Transcribe the stretch of entries below from the line with "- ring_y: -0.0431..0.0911" through the line with "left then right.", exactly and with both ends included; leave out all other lines.

★ ★ ★ ★

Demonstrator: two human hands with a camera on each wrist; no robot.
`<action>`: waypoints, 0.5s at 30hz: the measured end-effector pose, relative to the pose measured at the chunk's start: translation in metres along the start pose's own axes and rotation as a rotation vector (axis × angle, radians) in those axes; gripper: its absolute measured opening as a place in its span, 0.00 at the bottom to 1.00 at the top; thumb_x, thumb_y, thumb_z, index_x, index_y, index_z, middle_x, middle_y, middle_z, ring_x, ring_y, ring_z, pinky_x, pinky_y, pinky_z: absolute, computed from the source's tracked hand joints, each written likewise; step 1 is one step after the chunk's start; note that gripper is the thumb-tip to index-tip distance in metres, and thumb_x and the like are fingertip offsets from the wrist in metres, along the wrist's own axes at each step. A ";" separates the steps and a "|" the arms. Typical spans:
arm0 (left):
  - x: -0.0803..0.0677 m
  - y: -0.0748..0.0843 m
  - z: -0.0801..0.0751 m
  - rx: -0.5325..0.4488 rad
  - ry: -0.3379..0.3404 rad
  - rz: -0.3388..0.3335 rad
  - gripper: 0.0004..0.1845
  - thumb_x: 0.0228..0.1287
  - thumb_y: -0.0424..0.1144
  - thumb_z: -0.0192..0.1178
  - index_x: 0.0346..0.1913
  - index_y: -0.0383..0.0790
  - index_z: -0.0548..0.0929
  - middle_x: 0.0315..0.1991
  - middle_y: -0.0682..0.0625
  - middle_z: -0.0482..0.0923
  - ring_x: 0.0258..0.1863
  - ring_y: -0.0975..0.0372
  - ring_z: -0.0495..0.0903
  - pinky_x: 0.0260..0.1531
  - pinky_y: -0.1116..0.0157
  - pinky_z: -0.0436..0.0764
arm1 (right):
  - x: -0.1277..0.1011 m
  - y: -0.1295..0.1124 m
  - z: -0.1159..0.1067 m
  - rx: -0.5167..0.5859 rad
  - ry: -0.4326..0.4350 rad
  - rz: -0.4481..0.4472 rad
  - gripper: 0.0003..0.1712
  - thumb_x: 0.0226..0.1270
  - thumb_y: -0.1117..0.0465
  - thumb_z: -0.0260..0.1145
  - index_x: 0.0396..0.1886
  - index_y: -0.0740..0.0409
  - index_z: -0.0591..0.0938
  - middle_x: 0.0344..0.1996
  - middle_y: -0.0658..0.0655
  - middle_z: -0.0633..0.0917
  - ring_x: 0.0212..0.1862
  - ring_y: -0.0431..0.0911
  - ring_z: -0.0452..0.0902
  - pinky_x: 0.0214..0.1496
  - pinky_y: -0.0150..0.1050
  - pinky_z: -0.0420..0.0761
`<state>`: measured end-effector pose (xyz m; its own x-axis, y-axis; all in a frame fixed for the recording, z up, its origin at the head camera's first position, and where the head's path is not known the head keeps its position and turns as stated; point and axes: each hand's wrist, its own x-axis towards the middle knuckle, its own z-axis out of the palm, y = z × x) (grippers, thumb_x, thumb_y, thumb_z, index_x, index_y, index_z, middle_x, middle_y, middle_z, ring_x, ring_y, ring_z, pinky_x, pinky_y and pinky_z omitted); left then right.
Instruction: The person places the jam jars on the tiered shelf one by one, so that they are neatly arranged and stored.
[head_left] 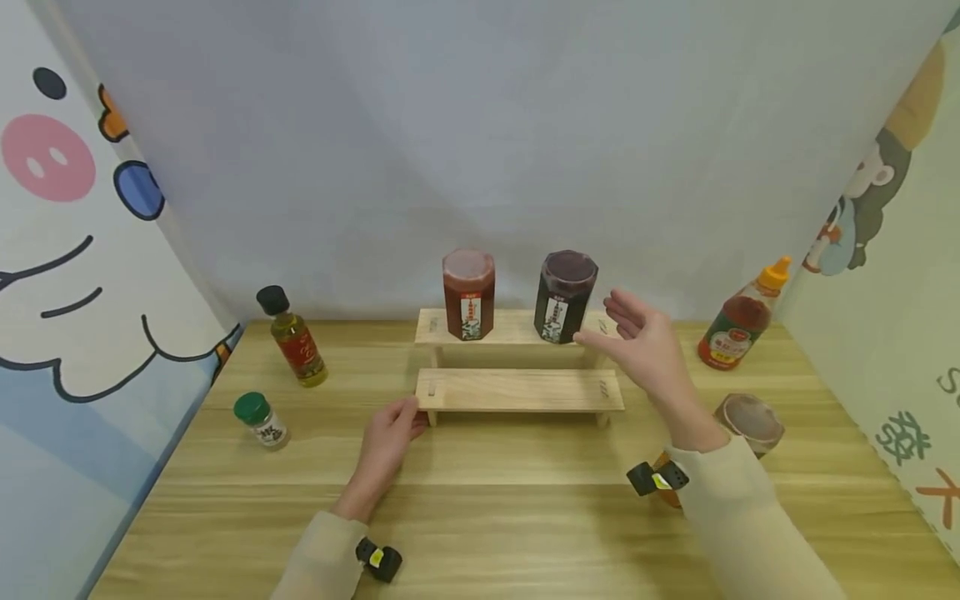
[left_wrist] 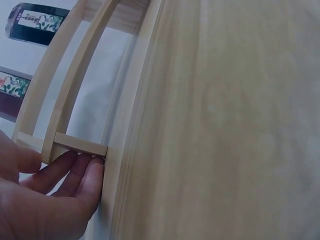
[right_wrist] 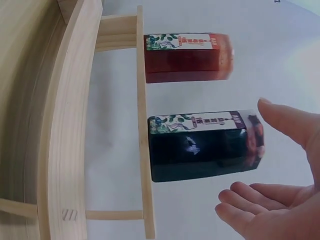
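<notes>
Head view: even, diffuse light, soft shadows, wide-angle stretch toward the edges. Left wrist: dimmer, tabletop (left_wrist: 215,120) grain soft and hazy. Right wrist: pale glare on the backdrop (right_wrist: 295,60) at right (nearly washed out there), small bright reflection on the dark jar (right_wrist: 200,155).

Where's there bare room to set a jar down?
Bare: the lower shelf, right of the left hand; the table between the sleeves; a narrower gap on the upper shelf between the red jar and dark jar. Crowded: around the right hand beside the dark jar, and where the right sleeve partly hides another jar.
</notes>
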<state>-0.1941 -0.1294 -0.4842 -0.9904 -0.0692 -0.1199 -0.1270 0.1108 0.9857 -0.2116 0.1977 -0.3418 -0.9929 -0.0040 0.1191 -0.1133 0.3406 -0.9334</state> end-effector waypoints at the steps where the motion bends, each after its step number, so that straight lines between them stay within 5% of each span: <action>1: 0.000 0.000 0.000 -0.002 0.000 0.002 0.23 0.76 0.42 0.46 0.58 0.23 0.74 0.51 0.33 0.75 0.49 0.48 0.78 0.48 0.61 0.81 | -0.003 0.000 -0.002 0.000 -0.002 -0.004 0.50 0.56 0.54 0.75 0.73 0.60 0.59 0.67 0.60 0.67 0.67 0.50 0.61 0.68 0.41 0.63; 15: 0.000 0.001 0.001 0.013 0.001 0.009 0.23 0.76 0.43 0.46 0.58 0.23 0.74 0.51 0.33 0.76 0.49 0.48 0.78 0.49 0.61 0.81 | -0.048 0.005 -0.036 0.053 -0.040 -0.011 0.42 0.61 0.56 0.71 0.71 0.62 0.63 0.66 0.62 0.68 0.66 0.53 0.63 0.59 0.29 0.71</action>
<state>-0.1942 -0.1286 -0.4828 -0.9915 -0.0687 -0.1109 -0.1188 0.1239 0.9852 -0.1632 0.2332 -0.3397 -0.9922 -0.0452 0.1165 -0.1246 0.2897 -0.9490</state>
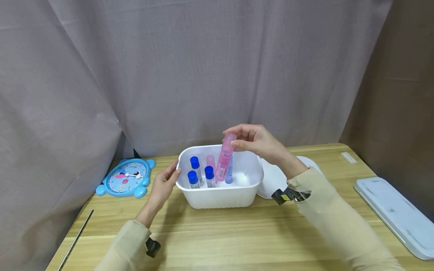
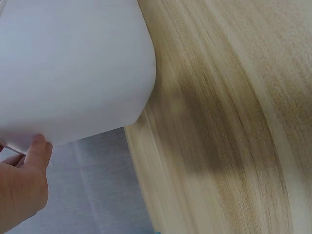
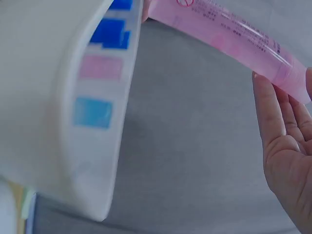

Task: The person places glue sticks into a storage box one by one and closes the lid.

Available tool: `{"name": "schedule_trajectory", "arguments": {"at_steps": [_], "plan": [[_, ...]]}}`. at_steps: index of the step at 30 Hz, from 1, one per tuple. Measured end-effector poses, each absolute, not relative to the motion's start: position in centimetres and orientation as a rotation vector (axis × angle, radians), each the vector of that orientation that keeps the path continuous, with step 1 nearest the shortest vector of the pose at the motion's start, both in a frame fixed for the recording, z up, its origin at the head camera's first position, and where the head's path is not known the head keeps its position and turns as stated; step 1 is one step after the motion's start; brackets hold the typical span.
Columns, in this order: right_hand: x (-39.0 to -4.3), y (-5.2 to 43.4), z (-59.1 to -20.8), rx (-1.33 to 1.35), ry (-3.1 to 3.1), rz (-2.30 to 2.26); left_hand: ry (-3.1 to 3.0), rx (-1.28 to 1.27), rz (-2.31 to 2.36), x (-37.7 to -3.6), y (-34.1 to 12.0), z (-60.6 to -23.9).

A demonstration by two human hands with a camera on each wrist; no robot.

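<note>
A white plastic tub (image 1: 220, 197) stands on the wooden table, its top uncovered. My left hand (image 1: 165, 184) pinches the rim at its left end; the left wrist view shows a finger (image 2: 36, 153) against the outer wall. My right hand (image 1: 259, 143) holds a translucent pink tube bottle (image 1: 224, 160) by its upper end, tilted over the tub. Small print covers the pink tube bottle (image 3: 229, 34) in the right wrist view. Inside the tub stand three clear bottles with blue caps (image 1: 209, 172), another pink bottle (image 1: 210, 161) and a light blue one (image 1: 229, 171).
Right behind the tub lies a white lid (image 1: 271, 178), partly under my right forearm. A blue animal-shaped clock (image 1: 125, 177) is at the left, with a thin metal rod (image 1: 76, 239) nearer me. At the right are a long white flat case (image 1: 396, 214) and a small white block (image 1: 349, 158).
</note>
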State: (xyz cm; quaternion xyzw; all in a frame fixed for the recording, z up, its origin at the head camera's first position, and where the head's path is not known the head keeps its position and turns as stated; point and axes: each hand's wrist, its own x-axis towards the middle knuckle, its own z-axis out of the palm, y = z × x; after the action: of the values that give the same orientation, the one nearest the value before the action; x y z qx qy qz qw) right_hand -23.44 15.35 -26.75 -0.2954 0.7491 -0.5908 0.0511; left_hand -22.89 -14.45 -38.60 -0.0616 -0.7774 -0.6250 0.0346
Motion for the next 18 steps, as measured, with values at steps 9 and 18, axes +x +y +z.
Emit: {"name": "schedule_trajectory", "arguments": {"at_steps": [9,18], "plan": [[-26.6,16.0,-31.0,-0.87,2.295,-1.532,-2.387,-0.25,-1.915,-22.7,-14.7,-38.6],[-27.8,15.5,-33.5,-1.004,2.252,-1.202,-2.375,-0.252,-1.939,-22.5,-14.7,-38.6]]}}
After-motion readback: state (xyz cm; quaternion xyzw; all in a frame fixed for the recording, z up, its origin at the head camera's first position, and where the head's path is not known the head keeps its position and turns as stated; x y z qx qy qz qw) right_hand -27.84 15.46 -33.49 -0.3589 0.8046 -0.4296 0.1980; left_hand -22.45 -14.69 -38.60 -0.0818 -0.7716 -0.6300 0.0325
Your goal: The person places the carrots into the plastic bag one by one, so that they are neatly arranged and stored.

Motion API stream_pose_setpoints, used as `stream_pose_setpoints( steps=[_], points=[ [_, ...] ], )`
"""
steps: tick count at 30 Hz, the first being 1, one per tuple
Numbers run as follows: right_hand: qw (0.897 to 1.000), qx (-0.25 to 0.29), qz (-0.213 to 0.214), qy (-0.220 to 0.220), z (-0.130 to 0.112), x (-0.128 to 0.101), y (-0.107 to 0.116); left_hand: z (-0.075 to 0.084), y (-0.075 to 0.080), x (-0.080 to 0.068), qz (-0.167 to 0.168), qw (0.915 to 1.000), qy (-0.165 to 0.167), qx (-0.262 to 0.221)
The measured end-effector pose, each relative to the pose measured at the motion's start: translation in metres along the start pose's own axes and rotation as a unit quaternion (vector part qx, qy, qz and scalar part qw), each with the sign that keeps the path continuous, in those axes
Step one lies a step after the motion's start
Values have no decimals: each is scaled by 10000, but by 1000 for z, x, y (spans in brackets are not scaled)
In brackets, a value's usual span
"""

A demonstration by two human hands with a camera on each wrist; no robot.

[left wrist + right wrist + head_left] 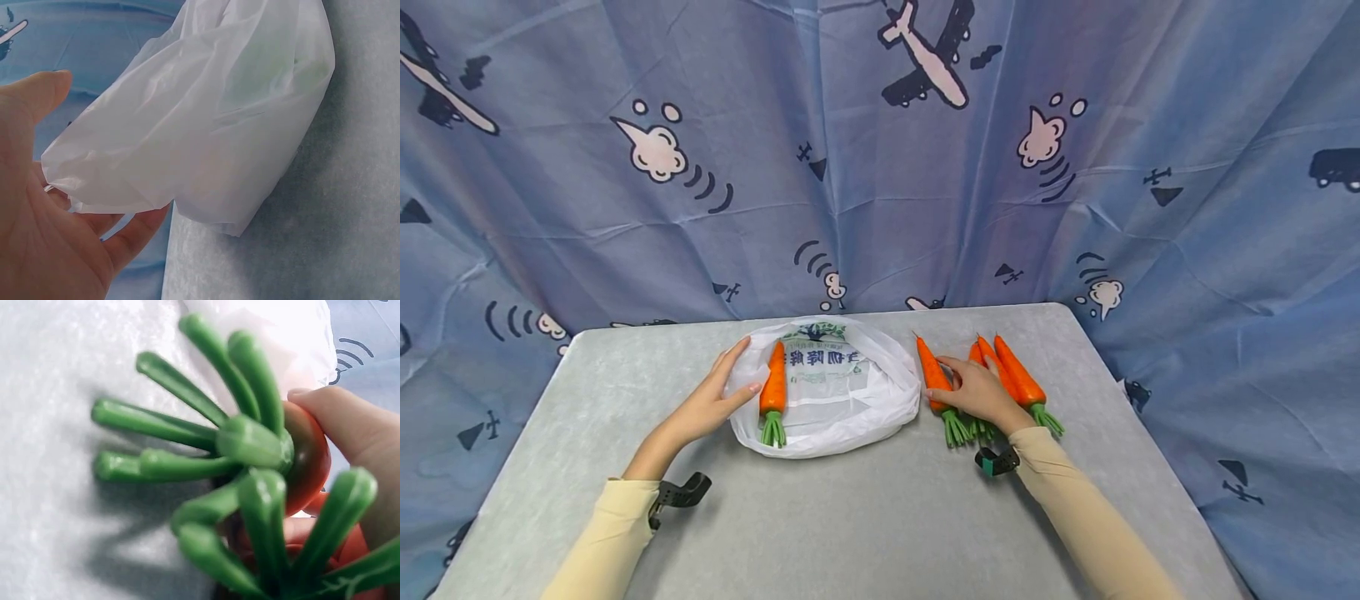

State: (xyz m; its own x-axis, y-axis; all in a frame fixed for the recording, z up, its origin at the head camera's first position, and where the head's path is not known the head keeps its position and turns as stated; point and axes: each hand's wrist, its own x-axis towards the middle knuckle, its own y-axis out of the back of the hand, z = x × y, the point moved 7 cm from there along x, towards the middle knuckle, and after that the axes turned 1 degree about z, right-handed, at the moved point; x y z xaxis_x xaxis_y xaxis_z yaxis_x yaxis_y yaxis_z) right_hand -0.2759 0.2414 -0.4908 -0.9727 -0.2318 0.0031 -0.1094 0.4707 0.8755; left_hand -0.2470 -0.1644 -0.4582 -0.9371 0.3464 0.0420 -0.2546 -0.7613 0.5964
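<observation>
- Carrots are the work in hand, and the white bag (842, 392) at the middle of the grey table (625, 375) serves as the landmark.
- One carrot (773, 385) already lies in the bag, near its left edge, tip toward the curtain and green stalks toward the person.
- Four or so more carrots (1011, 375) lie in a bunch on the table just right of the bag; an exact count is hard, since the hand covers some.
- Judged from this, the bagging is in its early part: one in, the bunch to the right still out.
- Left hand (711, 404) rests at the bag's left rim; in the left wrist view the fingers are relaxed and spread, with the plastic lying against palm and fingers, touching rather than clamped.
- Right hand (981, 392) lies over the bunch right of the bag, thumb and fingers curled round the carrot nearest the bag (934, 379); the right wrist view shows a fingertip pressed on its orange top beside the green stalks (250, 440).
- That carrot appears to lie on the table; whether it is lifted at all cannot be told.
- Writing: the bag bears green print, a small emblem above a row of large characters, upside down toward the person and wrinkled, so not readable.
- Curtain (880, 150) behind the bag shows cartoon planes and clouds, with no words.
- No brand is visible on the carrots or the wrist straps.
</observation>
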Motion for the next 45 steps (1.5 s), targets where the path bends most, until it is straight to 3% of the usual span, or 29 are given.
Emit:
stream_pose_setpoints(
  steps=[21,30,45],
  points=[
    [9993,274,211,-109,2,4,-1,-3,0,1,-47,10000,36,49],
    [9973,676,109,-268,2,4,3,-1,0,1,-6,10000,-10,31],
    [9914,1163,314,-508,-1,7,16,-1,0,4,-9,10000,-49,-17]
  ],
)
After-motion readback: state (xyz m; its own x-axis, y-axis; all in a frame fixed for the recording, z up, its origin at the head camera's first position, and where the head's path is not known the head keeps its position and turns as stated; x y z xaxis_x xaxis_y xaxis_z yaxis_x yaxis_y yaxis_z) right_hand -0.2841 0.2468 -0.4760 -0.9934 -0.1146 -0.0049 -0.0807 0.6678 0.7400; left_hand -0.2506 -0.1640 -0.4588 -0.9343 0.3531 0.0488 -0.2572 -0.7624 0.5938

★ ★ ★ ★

## Exercise output
  - ring_y: -0.0431..0.0911
  - ring_z: -0.0452..0.0902
  - pinky_x: 0.0214..0.1496
  - pinky_y: -0.0150..0.1050
  - pinky_z: -0.0420..0.0761
`<state>`: measured end-effector pose (xyz m; its own x-axis, y-axis; all in a frame fixed for the recording, z up, its origin at the head camera's first position, and where the head's path is not known the head keeps its position and turns as stated; point and axes: each hand's wrist, its own x-axis towards the middle knuckle, its own z-axis out of the palm, y = z × x) (grippers, thumb_x, thumb_y, thumb_z, index_x, index_y, index_z, middle_x, middle_y, middle_z, ring_x, ring_y, ring_z, pinky_x, pinky_y and pinky_z omitted); left then right.

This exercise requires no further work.